Well, last thread was deleted. I still am amazed at the support from everyone. Thanks 
I must be throwing of vibes. 'D'P didn't get up AT ALL yesterday, apart from an hour at about 8pm. Literally just stayed in bed. Slept. I went to bed about 2 but couldn't sleep so slept on the sofa. I felt her come in and kiss me, and just stand over me for a bit (wanna say I heard her cry, or sniffle?!) I 'stayed' asleep and 'D'P just kept stroking my face etc. I got up about 6 and went to bed, and just couldn't bring myself to touch 'D'P
Anways, up with the kids this morning, been quiet & fine. 'D'P just got up (13.55) and saw my DD has on 'D'P's headphones.
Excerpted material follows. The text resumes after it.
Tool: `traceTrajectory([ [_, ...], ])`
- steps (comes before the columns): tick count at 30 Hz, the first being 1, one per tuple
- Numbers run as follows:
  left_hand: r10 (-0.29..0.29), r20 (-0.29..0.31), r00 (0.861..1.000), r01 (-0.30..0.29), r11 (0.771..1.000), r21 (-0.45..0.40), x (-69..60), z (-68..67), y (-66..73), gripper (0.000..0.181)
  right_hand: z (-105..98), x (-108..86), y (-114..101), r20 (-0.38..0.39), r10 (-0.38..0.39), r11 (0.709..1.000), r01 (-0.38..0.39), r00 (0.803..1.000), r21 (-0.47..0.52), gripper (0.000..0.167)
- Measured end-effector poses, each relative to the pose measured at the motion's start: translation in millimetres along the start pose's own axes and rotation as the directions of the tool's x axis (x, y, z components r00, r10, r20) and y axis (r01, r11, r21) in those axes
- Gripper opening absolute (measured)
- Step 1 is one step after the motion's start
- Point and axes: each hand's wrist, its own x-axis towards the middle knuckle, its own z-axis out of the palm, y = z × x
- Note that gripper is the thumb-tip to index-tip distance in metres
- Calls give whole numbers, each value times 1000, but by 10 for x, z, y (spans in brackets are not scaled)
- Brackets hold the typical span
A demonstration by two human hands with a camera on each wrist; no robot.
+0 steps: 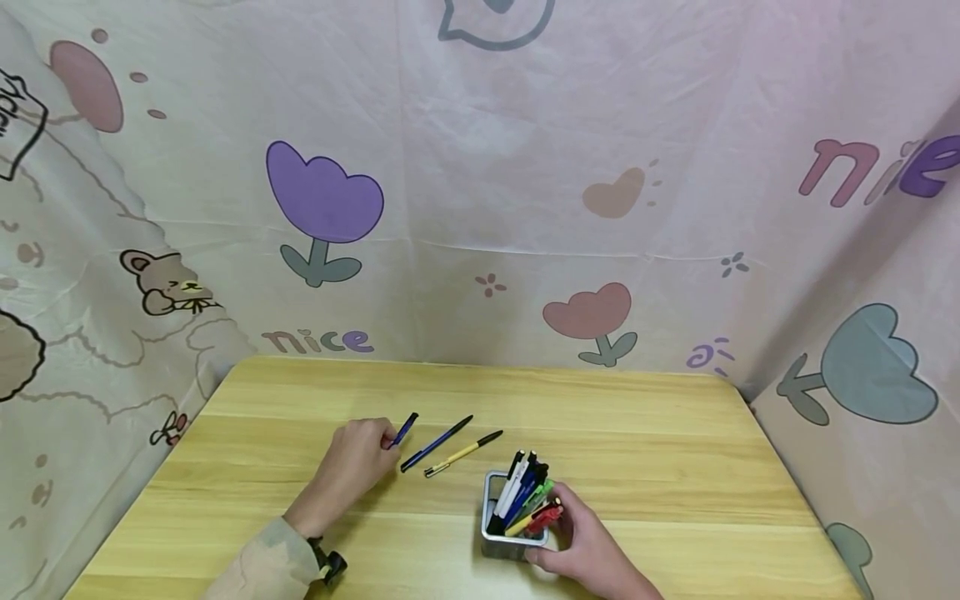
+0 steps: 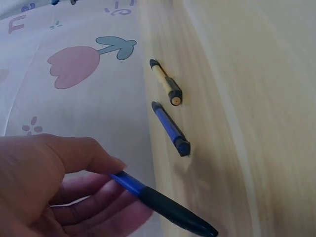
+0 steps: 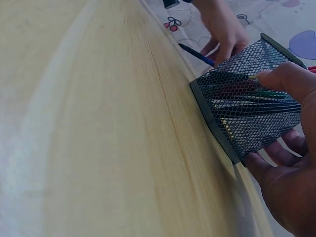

The look 'D'P threw my DD was unreal. All because DD has on her headphones. 'D'P not spoken a word to me, my DD or her DS. She went toilet and back into her bedroom, making sure the door was properly closed. DS & DD just looked at me and carried on what they were doing. 'D'P will wait now for me to go in and smile & cuddle her etc. I don't know. All I know is that being a single parent is SO much easier than being in a relationship.
Luckily the kids have caught a break with her not being up. Makes everyones lives easier.
I just keep thinking of all things, why hate on a 9year old? Why does she feel so much venom against her?
I can also feel the freedom of not picking up after everyone all the time. Washing up, cleaning, cooking etc. I feel like a modern day, underpaid nanny.